Osteoporosis (OS-tee-oh-poh-ROH-sis) is a disease of the bones. People with osteoporosis have bones that are weak and break easily.
A broken bone can really affect your life. It can cause severe pain and disability. It can make it harder to do daily tasks on your own, such as walking.
What bones does osteoporosis affect?
Osteoporosis affects all bones in the body. However, breaks are most common in the hip, wrist, and spine, also called vertebrae (VUR-tuh-bray). Vertebrae support your body, helping you to stand and sit up. See the picture below.
What increases my chances of getting osteoporosis?
There are several risk factors that raise your chances of developing osteoporosis. Some of these factors are things you can control, while some you can’t control.
- Factors that you can’t control:
- Being female
- Having a small, thin body (under 127 pounds)
- Having a family history of osteoporosis
- Being over 65 years old
- Being white or Asian, but African American and Hispanic/Latina women are also at risk
- Not getting your period (if you should be getting it)
- Having anorexia nervosa
- Not getting enough exercise
- Long-term use of certain medicines, including:
- Glucocorticoids (GLOO-koh-KOR-ti-koids) — medicines used to treat many illnesses, including arthritis, asthma, and lupus
- Some antiseizure medicines
- Gonadotropin (GOH-nad-oo-TROO-pin) -releasing hormone — used to treat endometriosis (en-doh-mee-tree-O-sis)
- Antacids with aluminum — the aluminum blocks calcium absorption
- Some cancer treatments
- Too much replacement thyroid hormone
Factors that you can control:
- Drinking too much alcohol. Experts recommend no more than 1 drink a day for women.
- A diet low in dairy products or other sources of calcium and vitamin D
- Not getting enough exercise
You may also develop symptoms that are warning signs for osteoporosis. If you develop the following, you should talk to your doctor about any tests or treatment you many need:
- Loss in height, developing a slumped or hunched posture, or onset of sudden unexplained back pain.

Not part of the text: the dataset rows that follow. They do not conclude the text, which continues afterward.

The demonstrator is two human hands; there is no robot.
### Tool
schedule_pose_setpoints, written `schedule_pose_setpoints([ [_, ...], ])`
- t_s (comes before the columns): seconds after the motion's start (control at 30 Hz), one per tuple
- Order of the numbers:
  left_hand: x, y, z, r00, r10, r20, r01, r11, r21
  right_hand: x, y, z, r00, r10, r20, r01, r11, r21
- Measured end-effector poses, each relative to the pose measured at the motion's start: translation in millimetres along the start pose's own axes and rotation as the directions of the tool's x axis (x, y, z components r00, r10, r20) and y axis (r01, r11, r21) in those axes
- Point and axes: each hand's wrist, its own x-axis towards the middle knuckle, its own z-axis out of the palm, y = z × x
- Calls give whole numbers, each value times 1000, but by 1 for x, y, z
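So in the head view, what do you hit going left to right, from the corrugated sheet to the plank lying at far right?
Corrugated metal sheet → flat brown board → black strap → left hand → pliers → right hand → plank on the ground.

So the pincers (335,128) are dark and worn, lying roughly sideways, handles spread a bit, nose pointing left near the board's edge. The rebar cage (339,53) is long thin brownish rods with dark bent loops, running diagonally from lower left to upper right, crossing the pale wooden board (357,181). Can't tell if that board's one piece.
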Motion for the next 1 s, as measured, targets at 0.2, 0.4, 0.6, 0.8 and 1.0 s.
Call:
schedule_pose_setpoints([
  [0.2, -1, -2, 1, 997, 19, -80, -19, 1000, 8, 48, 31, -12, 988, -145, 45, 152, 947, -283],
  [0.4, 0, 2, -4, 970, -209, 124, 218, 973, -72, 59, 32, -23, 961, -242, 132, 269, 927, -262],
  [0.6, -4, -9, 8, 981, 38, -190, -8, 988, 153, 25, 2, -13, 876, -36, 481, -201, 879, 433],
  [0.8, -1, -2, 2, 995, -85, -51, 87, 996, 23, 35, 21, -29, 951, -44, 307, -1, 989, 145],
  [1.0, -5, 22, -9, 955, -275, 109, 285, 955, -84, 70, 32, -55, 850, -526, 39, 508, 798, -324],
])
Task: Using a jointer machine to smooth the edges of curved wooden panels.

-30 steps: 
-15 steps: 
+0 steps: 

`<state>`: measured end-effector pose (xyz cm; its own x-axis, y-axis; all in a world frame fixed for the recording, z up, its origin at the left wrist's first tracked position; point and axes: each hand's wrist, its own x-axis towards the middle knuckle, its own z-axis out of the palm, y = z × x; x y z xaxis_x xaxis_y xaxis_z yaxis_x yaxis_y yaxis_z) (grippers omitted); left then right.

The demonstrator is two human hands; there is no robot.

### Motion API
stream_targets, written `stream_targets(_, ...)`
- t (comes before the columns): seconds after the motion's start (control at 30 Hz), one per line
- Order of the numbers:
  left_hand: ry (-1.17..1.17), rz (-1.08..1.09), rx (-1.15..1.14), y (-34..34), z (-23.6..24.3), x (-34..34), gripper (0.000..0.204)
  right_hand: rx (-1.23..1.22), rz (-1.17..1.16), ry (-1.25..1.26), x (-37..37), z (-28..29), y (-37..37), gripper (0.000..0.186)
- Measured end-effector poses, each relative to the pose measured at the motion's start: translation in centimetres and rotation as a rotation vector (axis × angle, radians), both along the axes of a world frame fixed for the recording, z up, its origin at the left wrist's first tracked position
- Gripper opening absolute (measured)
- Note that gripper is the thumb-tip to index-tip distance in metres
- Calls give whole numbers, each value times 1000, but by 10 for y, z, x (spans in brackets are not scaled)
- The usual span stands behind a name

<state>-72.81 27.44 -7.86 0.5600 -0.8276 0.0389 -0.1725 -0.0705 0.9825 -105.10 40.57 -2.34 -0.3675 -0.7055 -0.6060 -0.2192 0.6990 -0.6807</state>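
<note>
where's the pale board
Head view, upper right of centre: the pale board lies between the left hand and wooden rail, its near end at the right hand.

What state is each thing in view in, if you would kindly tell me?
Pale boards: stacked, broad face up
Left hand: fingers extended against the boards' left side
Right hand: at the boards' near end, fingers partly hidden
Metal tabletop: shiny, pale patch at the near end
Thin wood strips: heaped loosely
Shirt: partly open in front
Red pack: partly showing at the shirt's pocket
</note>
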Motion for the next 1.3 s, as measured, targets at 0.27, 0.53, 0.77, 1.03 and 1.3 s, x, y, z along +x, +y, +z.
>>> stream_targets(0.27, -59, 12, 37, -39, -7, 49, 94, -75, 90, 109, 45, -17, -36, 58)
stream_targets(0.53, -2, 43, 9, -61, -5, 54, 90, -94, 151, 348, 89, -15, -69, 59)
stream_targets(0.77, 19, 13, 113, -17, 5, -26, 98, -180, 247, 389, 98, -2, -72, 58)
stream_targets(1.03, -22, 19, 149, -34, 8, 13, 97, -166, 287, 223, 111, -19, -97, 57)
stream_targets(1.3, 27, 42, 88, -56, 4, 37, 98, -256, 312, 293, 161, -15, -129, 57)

- You are over age 45 or a post-menopausal and you break a bone.
How can I find out if I have weak bones?
There are tests you can get to find out your bone density. This is related to how strong or fragile your bones are. One test is called dual-energy X-ray absorptiometry (DXA). A DXA scan takes X-rays of your bones. Talk with your doctor or nurse about this.
When should I get a bone density test?
If you are age 65 and older, you should get a bone density test. Women age 60 to 64 with risk factors for osteoporosis and women over 45 who have broken any bones should also get tested. If you are age 40 to 60, you should discuss risk factors and testing with your doctor or nurse.
How can I prevent weak bones?
The best way to prevent weak bones is to work on building strong ones. No matter how old you are, it is never too late to start. Building strong bones during childhood and the teen years is one of the best ways to keep from getting osteoporosis later. As you get older, your bones don’t make new bone fast enough to keep up with the bone loss. And after menopause, bone loss happens more quickly. But there are steps you can take to slow the natural bone loss with aging and to prevent your bones from becoming weak and brittle.
1. Get enough calcium each day.
Bones contain a lot of calcium. It is important to get enough calcium in your diet. You can get calcium through foods and/or calcium pills, which you can get at the grocery store or drug store. Getting calcium through food is definitely better since the food provides other nutrients that keep you healthy. Talk with your doctor or nurse before taking calcium pills to see which kind is best for you. Taking more calcium pills than recommended doesn’t improve your bone health. So, try to reach these goals through a combination of food and supplements.